For these reasons they ask this Court to allow their appeal with costs, and to reverse the ruling of the Registrar.
When the appellants applied for the registration of their proposed body, interested organizations, including the Kenya Plantation and Agricultural Workers’ Union, opposed the proposed registration, basically on the ground that the proposed union composed of persons, particularly unionisable workers in the tea industry, whose interests were adequately and competently represented by the Kenya Plantation and Agricultural Workers Union, which is already registered and is in place.
The Registrar was advised that the Kenya Plantation and Agricultural Workers Union represents all the employees sought to be represented by the proposed union. He was advised that there is in place a valid recognition agreement and collective bargaining agreement between the Kenya Plantation and Agricultural Workers Union on the one hand, and the employer in the tea industry on the other, covering all the employees whom the proposed union wants to represent. Rule 3 of the constitution of the Kenya Plantation and Agricultural Workers Union was cited to the Registrar to show that the employees in the tea industry are so represented fully and adequately that it was not in the interest of workers, labour relations and the industry, that another union should be registered.
The Registrar invited comments on these objections. The proposed Kenya Tea Workers Union proposed officials responded to those objections. It was said that the Kenya Tea Workers Union intended to specialize in tea workers and give specialized service to all workers in the tea industry only; the tea industry has a workforce of about 80,000 most of whom are not union members “because of the inefficient manner that the Kenya Plantation and Agricultural Workers Union handles their matters”; collective bargaining agreements are never revised for even as long as three years after their expiry, thus having negative effects on tea workers whose terms and conditions of service “are probably the worst in the country”; tens of thousands of tea workers have voluntarily withdrawn their membership with the umbrella union, which has even lost in workers trade disputes which it should have won; the Kenya Plantation and Agricultural Workers Union head office has chosen a combative approach when handling tea workers matters with employers thereby straining the relationship between the union and employers, to the disadvantage of tea workers. In conclusion, it was stated that the formation of the Kenya Tea Workers Union is a natural product of the wishes of the workers in the tea industry, and if registered, the Union will adequately and competently represent the interests of the entire unionisable workforce in the tea industry only, “leaving KPAW union to go on representing the workers in the many other industries”. All these things are set out and expounded in, among others, the letter of Thomas Anyonje (for general secretary) addressed to the Registrar of Trade Unions, on May 25, 1998, and in the letter of the same date to the Registrar, written by P A Okore, interim General Secretary of the intended union, to the same effect.
On a copy of the original file of the Registrar of Trade Unions, which is on this Court file, are documents relating to the application of the appellants for registration of the proposed trade union.
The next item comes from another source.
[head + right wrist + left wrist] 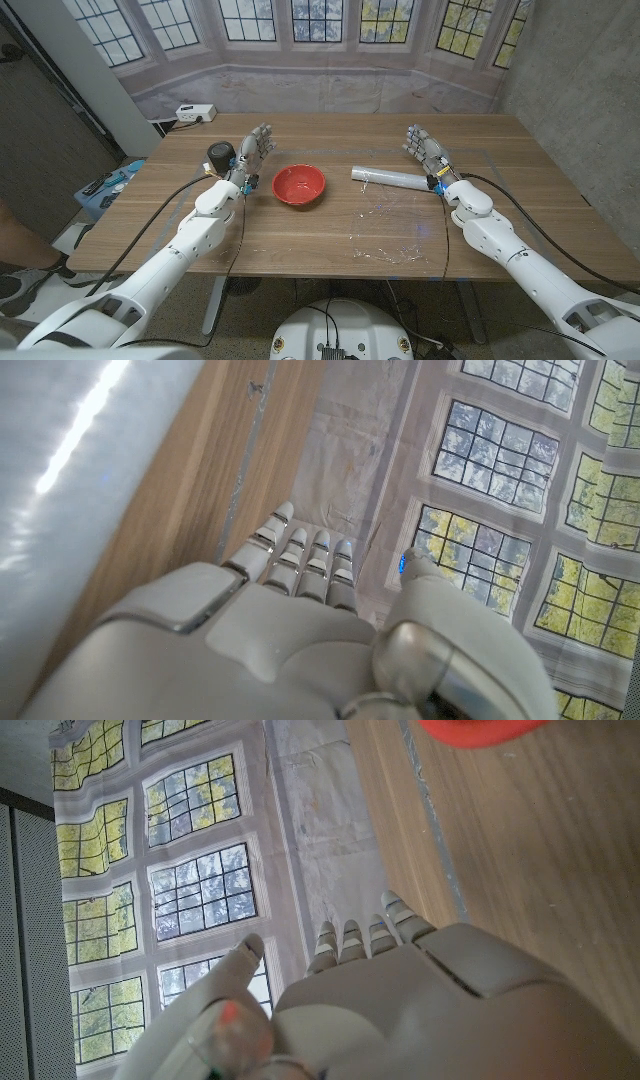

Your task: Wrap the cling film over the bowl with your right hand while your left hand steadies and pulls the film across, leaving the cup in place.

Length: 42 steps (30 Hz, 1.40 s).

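Red bowl (299,185) at table (330,225) centre, round, shallow, uncovered; film roll (390,177) at its 3 o'clock, pale glossy tube lying flat; loose clear film (390,245) crumpled at 5 o'clock; black cup (220,155) at 9 o'clock. Left hand (252,155) beside cup, fingers spread, holding nothing; right hand (428,152) at the roll's end, released, fingers apart.

Looked like smooth brown wood on the table (300,225), with a shiny red plastic bowl (299,185). Seemed clear and crinkly on the cling film (385,250), glossy on its roll (390,177). Showed hard pale plastic on the right hand (300,630).
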Each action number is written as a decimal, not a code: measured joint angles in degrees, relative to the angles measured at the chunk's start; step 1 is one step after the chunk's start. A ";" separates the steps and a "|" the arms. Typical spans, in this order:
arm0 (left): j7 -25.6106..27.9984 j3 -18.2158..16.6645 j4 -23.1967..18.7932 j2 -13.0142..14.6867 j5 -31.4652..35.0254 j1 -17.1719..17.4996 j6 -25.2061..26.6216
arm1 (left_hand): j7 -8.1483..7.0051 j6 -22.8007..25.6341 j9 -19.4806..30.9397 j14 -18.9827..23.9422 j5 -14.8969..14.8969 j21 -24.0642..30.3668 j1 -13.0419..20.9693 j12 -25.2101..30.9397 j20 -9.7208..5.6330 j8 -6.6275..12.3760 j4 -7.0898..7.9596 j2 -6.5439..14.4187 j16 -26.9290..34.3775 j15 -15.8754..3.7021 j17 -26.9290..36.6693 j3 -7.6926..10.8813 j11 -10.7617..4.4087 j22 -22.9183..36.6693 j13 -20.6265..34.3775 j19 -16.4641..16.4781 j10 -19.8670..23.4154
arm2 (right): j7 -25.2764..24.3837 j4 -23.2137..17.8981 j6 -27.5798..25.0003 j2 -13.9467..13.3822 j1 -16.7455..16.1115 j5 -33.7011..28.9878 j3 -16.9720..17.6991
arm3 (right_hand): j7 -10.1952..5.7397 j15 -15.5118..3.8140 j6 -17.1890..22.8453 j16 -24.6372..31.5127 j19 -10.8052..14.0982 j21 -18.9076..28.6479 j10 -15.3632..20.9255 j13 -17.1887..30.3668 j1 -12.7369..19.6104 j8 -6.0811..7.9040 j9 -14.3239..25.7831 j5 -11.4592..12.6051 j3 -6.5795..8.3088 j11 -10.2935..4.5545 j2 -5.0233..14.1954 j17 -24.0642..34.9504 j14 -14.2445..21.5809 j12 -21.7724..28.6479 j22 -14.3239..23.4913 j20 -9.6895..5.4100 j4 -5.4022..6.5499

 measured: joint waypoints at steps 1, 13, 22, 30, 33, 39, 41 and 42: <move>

The file of the Registrar shows that upon receipt of the application and the objections in opposition, the office of the Registrar considered thematter, and based on the findings, particularly with regard to the membership of the proposed Trade Union as stated in the proposed constitution of the proposed Trade Union, and having paid attention to the constitution, representations by the applicants and the objections and grounds of objection, it was concluded that the Kenya Plantation and Agricultural Workers Union is sufficiently representative of the whole or a substantial proportion of the interests in respect of which the Kenya Tea Workers Union seeks registration. Based on these findings, considerations and conclusion, the Registrar rejected the application, and he notified the applicants accordingly under section 16 of the Trade Unions Act (Cap 233), giving as his reasons for refusal of registration, his find that:
“There is a trade union already registered namely the Kenya Plantation and Agricultural Workers Union which is sufficiently representative of a substantial proportion of the interests of which the Kenya Tea Workers Union seeks registration”. Hence this appeal.
Of course, under section 16(1) (d) (i), refusal of registration of a trade union may be based on the ground that any other trade union already registered is sufficiently representative of the whole or of a substantial proportion of the interests in respect of which the applicants seek registration.
The Court holds the position that when the Registrar is considering an application for the registration of a trade union, some of the factors he takes into account when deciding upon the issue include the history, membership base, organization and structure, employer-provided facilities, finance, collective bargaining record, statutory provisions, and any factors peculiar to the case. To arrive at a decision, he must make such inquiries as he thinks fit, and take into account any relevant information submitted to him. Any person with a sufficient interest may object to unreasonable conduct. It is one of the functions of the Registrar to prevent “poaching” of members, and unhealthy splinters; and no activities should be organized by a group with respect to a particular class of workers if another union is in place for those activities and its members or a substantial majority of them are not suffering any substantial deficiency. Self-government of trade unions should generally be encouraged. In the performance of his duties and in carrying out his functions with regard to the registration of trade unions the Registrar is expected to act judicially or quasi-judicially; and being in a judicial position, the Registrar cannot, on appeal, be called as a witness and cross-examined on the reasons for his decision as if he were a party to the proceedings. The appeal court considers what he did and his reasons for doing what he did by the record as presented to the Court. The Court holds these propositions to represent the correct principles which guide it in deciding an appeal such as the instant one. It is now appropriate to consider this appeal in the light of these principles.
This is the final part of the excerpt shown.